Alasan keempat: Oleh karena itu, agar wakil presiden dapat berfungsi dengan baik, presiden harus mempertimbangkan seluruh aspek dari wakil presiden, misalnya pada tahap selanjutnya dari kerja legislatif, menulis dan mengusulkan inisiatif, mengusulkan undang-undang, yang dalam keadaan tertentu adalah yang pertama. atas permintaan wakil presiden, misalnya. Ini melibatkan tindakan hukum.

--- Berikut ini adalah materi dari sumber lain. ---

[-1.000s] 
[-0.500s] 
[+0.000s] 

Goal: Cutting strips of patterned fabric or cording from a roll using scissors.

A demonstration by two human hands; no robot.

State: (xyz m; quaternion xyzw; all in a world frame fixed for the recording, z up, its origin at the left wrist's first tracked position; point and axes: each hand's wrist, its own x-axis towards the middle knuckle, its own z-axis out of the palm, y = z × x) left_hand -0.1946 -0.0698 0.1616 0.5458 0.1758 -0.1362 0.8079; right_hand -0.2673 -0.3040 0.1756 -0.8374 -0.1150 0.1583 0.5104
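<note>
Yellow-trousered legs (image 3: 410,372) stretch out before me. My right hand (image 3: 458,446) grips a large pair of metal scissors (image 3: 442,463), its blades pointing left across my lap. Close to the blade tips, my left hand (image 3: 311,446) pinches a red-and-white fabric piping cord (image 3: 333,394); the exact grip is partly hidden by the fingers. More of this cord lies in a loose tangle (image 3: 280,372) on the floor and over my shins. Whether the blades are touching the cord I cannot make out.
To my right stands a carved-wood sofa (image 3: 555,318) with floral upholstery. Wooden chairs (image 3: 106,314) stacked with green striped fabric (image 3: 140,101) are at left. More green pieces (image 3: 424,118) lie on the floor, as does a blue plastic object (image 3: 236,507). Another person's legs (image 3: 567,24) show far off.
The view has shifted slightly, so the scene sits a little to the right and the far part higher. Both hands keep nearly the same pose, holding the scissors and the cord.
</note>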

“Yang lainnya, misalnya, menangani grasi, pengampunan, dan pencabutan. Ada yang minta ampun ke MA atas nama rehabilitasi dan rehabilitasi, ada juga yang minta ampun dan pencabutan dulu ke DPR.” Rizaldi.
Padahal, presiden seharusnya mendengarkan pendapat presiden; dalam konteks sebelumnya, DPA adalah olok-olok “Dewan Besar Pensiunan”, artinya hanya tempat pertemuan para sesepuh negara.
“Salah satu permasalahan yang membuat Dewan Pertimbangan Agung terkesan tidak penting adalah nasihat dan pendapat wakil presiden tidak mengikat presiden, itu salah satunya. Oleh karena itu perlu dicatat bahwa Presiden wajib.” Rizaldi mengatakan, “keterpaksaan untuk menerimanya tidak serta merta harus diperhitungkan, meskipun tentu saja “paksaan yang mencolok bukan berarti mengikuti imbauan”. pasalnya begitu, tapi pertimbangan nasehat itu wajib dengan konsekuensi tertentu” kata Rizaldi.
Dalam konteks ini, Vatimpres saat ini hanya diatur dengan undang-undang, harus diperkuat dan dikembalikan ke dalam UUD agar sejalan dengan lembaga tertinggi negara lainnya, fungsinya sangat penting sehingga perlu diperkuat.
“Secara politik, Klub Presidensial yang diluncurkan bisa diluncurkan oleh badan yang kuat, Vatimpres, sebaiknya presiden-presiden sebelumnya masih hidup, dan presiden harus menjadi presiden terakhir, karena dari segi kondisi, dia terkait dengan pemerintahan saat ini,” kata Rizaldi.
Di sisi lain, dalam hal ini posisi Jokowi sangat kuat dan sangat dekat dengan Presiden terpilih Prabowo, dan mungkin ini adalah jalan terbaik.
Apalagi, Wakil Presiden tersebut merupakan anak dari mantan Presiden saat Prabowo Subianto berkuasa.
Hal ini dilakukan bukan untuk memuaskan kepentingan politik, melainkan untuk memperbaiki dan menyempurnakan sistem ketatanegaraan dan pemerintahan Indonesia.
“Pak Jokowi menjadi Presiden Watimpresa, anggotanya adalah Pak SBI dan Bu Megawati dan mungkin beberapa tokoh penting lainnya sehingga bisa memberi nasihat kepada Presiden dan bukan pemerintahannya, tetapi pokok bahasan dan nasehatnya hanya untuk presiden. kerjakanlah pemerintahannya,” pungkas Rizaldi.